__Exercise data__.
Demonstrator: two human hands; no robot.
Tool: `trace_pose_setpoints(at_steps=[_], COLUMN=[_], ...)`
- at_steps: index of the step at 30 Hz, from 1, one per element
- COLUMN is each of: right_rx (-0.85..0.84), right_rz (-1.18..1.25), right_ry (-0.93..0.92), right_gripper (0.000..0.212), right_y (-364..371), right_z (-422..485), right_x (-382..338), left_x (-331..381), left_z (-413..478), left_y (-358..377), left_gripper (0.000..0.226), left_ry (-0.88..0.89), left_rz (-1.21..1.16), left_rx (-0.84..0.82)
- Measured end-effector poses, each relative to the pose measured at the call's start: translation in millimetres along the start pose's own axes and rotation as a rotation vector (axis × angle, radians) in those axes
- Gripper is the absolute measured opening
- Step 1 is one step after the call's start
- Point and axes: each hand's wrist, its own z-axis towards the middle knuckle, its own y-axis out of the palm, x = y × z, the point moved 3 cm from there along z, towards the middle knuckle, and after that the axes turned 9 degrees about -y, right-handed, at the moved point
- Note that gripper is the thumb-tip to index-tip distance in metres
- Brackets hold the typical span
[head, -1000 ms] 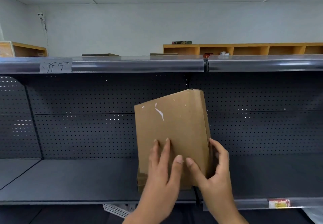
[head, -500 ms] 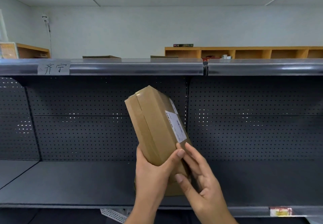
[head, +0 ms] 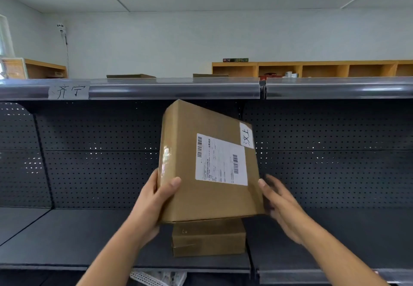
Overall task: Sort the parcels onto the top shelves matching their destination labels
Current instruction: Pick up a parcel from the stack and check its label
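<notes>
Half a second ago the cardboard parcel [head: 207, 165] was seen edge on, with its white shipping label [head: 221, 159] turned off to the side and both hands bunched close under it. Now the parcel is turned so that its wide face is shown flat, and the shipping label can be seen in full. A small white tag [head: 247, 138] with handwritten signs is seen at the upper right corner. The parcel is held up in the air, tilted a little, in front of the black pegboard [head: 100, 151] and just under the edge of the top shelf [head: 174, 89]. The left hand [head: 154, 198] is closed on the parcel's lower left edge, with the thumb pressed on the front and the fingers hidden behind. The right hand [head: 281, 205] is moved out to the right edge; its fingers are spread open and only touch the side, and it looks blurred. A second brown box [head: 209, 237] is left lying on the lower shelf [head: 78, 236], right under the parcel. A paper sign [head: 69, 90] with writing is stuck on the top shelf edge at the left.
</notes>
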Motion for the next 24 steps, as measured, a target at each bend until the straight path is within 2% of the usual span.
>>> trace_pose_setpoints(at_steps=[1, 4, 7, 11, 14, 17, 20, 24], right_rx=[-0.053, -0.108, -0.08, 0.074, 0.182, 0.271, 0.325, 0.312], right_rz=[0.081, 0.106, 0.17, 0.242, 0.308, 0.349, 0.347, 0.339], right_ry=[0.041, -0.019, -0.07, -0.206, -0.253, -0.285, -0.313, -0.32], right_gripper=[0.118, 0.072, 0.055, 0.058, 0.058, 0.056, 0.061, 0.068], right_y=[2.1, 15.8, 29.7, 38.4, 49.0, 60.3, 74.0, 92.5], right_z=[0.3, -5.5, -11.8, -13.6, -15.2, -17.1, -19.8, -32.3], right_x=[3.5, 7.4, 11.1, 10.6, 13.6, 15.1, 16.1, 21.8], left_x=[-0.3, -5.4, -14.8, -29.8, -48.0, -71.5, -78.4, -84.5], left_z=[3.2, 13.3, 21.7, 35.6, 35.4, 22.1, 2.5, -4.7], left_y=[-5.2, -16.4, -24.9, -34.0, -31.3, -4.7, 38.0, 75.2], left_gripper=[0.124, 0.126, 0.125, 0.108, 0.071, 0.077, 0.065, 0.113], left_ry=[-0.03, -0.098, -0.134, -0.153, -0.165, -0.157, -0.134, -0.113], left_rz=[0.01, 0.045, 0.023, -0.029, -0.142, -0.259, -0.184, -0.176], left_rx=[-0.038, -0.108, -0.106, 0.06, 0.233, 0.202, 0.076, 0.054])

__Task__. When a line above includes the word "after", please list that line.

__Response area__.
- Step 1 is one step after the call's start
- Point and axes: each hand's wrist, its own z-axis towards the middle knuckle, its own y-axis out of the palm, x = y × z, the point moved 3 cm from there along z, towards the middle knuckle, and after that the axes turned 9 degrees about -y, right-handed, at the moved point

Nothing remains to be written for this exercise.